Dataset entries:
+ + +
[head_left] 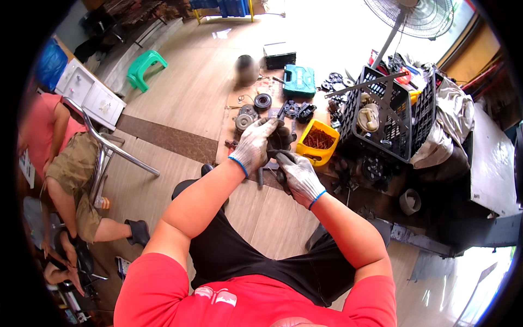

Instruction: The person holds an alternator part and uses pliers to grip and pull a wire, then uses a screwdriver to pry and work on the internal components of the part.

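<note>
My left hand (253, 143), in a pale knit glove with blue cuff, grips a dark object (280, 136) I cannot make out, with a narrow piece pointing upward. My right hand (298, 179), gloved alike, is closed on the lower part of dark items at the same spot; their shape is partly hidden by the fingers. Beyond my hands lie a round metal part (244, 122), a black ring (262, 101) and black parts (305, 111) on cardboard (229, 132). A yellow container (310, 154) of rusty pieces stands just right, a teal case (298, 80) behind.
Black crates (403, 147) with parts and cloth stand right, beside a fan (408, 11) and metal cabinet (485, 163). A green stool (139, 71) is at upper left. People (76, 174) sit left by a metal rail (136, 163). A white bowl (409, 201) lies lower right.
</note>
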`<state>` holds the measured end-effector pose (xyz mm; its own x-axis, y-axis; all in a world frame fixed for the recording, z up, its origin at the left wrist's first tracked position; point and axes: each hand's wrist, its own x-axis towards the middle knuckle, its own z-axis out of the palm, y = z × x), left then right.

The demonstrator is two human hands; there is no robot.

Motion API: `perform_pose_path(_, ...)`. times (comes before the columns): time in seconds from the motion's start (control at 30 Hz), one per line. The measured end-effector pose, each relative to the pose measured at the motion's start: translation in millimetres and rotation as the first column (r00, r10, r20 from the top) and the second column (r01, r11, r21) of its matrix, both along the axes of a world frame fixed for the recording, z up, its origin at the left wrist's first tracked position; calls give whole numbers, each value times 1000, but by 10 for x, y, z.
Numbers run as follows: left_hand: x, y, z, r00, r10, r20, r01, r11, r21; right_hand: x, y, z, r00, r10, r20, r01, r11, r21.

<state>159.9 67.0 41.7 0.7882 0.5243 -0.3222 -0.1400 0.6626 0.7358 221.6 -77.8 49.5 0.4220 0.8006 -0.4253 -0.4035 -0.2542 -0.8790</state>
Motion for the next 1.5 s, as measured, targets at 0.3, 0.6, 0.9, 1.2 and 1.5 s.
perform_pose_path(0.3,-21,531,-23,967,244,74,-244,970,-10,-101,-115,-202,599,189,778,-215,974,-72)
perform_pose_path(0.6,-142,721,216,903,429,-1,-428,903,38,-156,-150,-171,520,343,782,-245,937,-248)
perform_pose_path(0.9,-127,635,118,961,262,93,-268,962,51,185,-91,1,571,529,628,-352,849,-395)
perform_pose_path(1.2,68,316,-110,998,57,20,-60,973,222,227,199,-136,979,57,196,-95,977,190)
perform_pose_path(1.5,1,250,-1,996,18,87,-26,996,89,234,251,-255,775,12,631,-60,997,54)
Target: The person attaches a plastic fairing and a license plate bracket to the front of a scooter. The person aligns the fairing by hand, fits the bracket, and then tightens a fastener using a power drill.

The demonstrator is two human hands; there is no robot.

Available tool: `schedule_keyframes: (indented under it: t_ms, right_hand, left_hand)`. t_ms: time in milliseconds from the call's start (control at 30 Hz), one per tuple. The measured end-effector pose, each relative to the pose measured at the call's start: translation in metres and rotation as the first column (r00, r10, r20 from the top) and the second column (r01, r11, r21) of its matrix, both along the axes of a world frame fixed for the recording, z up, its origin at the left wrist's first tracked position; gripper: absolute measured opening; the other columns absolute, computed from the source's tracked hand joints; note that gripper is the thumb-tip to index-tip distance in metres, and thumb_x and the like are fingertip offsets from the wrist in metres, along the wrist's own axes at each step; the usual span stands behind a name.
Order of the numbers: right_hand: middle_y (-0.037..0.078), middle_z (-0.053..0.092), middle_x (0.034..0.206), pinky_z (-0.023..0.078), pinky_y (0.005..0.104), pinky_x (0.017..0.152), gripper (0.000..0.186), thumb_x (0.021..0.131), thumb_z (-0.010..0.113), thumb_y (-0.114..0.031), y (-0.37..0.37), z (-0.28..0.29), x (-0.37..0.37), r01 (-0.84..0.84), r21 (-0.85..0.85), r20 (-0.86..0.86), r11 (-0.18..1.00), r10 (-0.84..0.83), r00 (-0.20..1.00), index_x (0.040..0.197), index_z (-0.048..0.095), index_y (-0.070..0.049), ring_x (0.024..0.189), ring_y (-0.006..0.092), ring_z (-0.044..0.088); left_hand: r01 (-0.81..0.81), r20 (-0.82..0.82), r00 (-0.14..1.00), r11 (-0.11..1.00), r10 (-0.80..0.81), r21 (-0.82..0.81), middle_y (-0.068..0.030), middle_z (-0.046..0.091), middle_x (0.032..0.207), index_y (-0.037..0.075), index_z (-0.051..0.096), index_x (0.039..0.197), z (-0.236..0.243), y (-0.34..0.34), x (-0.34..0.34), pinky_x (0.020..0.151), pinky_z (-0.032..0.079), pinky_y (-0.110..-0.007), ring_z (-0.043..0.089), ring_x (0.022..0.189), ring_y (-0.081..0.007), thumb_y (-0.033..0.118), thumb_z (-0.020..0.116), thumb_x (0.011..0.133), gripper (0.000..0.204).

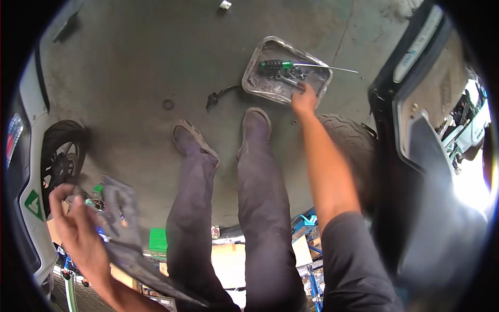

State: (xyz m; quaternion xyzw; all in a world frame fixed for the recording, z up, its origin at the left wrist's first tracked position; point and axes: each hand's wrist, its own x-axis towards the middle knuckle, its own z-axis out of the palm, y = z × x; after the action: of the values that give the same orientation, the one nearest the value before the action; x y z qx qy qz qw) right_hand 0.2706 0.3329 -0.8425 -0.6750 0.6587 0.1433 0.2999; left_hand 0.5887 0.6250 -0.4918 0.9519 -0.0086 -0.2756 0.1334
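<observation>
My right hand (305,99) reaches over the near right edge of a shallow metal tray (250,86). Its fingers are closed on the end of a wrench (289,81), whose ring end lies among small metal parts (300,75). A screwdriver (280,64) with a green and black handle rests across the tray, its long shaft sticking out past the right rim. At the lower left, my left hand (80,234) is raised with thumb and finger pinched on a small dark thing I cannot make out. Beside it is a blurred dark grey panel-like piece (122,208).
A dark vehicle body (416,119) and a tyre (343,135) stand at right. Another vehicle with a black wheel (65,153) is at left. On the floor lie a black cable piece (212,101), a ring (168,104) and a white object (225,4). Behind my legs are a green box (158,240) and cartons.
</observation>
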Motion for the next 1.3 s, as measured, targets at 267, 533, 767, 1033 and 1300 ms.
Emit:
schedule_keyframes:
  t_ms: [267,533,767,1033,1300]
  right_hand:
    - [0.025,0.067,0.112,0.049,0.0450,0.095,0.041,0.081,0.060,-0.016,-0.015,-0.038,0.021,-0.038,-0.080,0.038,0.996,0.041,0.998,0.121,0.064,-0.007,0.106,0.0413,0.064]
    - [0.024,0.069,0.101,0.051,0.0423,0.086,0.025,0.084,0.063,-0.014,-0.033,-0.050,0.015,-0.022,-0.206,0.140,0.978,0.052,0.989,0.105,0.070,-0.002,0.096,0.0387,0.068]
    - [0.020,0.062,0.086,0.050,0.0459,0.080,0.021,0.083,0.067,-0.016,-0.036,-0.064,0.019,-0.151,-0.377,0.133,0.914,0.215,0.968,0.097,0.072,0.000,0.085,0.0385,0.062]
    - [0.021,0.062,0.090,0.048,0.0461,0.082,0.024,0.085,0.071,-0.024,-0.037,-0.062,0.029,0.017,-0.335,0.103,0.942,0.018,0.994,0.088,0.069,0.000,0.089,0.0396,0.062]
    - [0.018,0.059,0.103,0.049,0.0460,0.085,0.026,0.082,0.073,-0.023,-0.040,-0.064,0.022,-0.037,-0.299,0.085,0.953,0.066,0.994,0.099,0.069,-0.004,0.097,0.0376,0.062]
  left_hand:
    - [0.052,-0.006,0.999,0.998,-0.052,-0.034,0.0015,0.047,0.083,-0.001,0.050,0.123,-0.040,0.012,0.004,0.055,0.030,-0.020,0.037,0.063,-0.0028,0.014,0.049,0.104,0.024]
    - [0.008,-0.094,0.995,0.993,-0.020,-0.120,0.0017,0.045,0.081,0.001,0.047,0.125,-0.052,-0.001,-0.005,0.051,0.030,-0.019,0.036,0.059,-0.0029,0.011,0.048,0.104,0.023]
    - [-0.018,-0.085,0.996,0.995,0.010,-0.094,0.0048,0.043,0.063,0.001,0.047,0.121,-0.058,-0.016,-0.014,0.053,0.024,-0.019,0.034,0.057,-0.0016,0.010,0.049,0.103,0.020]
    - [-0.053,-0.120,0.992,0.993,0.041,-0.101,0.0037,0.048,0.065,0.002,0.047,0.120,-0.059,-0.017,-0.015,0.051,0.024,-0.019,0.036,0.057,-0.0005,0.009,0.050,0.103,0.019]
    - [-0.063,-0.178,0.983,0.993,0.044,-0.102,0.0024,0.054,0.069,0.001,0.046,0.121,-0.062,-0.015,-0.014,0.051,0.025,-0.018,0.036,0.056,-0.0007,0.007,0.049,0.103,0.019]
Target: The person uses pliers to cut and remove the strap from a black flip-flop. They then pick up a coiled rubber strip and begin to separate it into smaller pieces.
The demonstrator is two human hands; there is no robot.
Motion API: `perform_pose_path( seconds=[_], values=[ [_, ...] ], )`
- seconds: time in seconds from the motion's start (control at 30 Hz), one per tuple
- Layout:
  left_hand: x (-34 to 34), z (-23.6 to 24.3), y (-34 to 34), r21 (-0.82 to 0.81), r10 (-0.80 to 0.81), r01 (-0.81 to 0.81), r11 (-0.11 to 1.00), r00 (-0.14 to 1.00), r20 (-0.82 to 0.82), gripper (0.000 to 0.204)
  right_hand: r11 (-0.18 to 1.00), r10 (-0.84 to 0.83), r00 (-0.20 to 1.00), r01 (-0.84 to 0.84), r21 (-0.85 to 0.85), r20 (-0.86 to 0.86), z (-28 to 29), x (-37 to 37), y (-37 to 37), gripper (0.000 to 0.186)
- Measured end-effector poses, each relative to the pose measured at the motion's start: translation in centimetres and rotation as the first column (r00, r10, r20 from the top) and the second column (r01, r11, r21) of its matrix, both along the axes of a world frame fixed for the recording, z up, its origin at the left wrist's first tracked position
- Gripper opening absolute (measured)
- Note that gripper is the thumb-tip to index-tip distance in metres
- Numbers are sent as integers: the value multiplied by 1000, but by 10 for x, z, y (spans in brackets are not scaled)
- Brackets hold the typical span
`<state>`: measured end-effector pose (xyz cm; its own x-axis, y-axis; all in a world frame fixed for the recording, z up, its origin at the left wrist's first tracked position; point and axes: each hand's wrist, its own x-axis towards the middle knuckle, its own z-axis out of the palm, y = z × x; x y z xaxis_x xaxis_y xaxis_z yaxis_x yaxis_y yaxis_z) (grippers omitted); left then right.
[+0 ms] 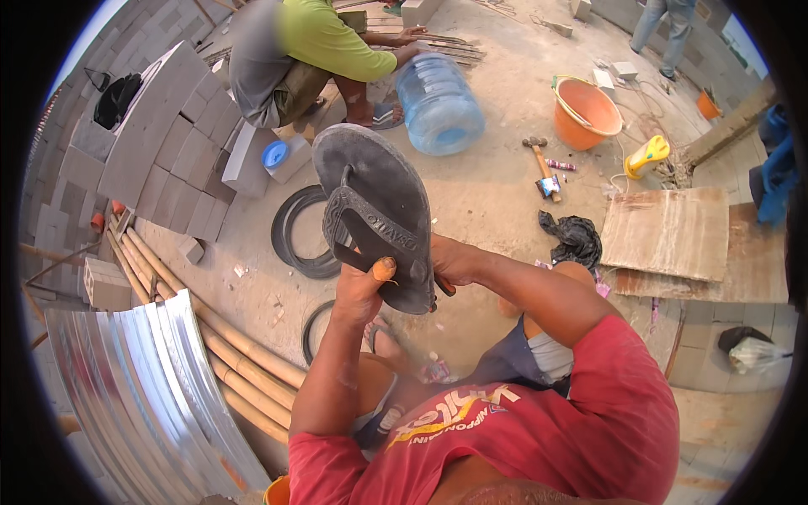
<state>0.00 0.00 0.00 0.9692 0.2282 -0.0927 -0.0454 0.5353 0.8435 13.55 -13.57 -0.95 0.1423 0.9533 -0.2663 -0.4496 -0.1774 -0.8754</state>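
Flip-flop (379,215), black, is held up, top face toward the camera, toe end pointing away. Left hand (359,288) pinches its heel half: thumb (385,268) on top, other fingers hidden behind. Right hand (447,259) is at its right edge, partly behind it; can't tell how those fingers sit. Beyond, on the floor (497,198): black hose coil (281,231), bamboo poles (252,364) left of it, black plastic bag (574,240) and hammer (542,162) to the right. Farther: blue water jug (438,105), orange bucket (576,128), co-worker (332,42) squatting beside the jug.
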Motion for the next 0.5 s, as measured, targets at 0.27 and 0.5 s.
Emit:
perform_pose_path(
  seconds=[0.27, 0.5],
  values=[
    [-6, 1, -4, -26, -1, 3, 1000, 998, 66, 44, 997, -74, 994, 76, 20, -78, 25, -14, -2, 33],
    [-2, -1, -8, 53, -18, 14, 998, 998, 63, 37, 962, -77, 958, 144, 232, -276, -8, -9, -2, 42]
  ],
)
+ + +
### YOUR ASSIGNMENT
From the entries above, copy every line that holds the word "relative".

### RESULT
Motion API: `perform_pose_path(_, ...)`. times (comes before the columns): time in seconds from the motion's start (control at 30 Hz), one per line. The measured end-effector pose, each relative to the pose measured at the motion's start: translation in millimetres and rotation as the first column (r00, r10, r20 from the top) and the second column (r01, r11, r21) of its matrix, both along the axes of a world frame fixed for the recording, z up, its origin at the left wrist's first tracked position; calls give whole numbers, each value times 1000, but by 10 for x, y, z.
Available tool: `schedule_keyframes: (indented under it: t_ms, right_hand, left_hand)`. t_ms: time in milliseconds from the call's start (control at 30 Hz), one per tuple. The measured end-effector pose, each relative to the pose measured at the call's start: translation in metres and rotation as the first column (r00, r10, r20 from the top) and the second column (r01, r11, r21) of its matrix, both along the axes of a world frame fixed for the recording, z up, its origin at the left wrist's first tracked position; gripper: absolute measured opening; the other columns absolute, computed from the source's tracked hand joints; note that gripper is the thumb-tip to index-tip distance in metres, and thumb_x and the like are fingertip offsets from the wrist in metres, along the wrist's own axes at each step; the usual span stands behind a name.
- Measured end-effector poses, each relative to the pose measured at the motion's start: translation in centimetres and rotation as the first column (r00, r10, r20 from the top) and the second column (r01, r11, r21) of its matrix, both along the axes of a world frame fixed for the recording, z up, its origin at the left wrist's first tracked position

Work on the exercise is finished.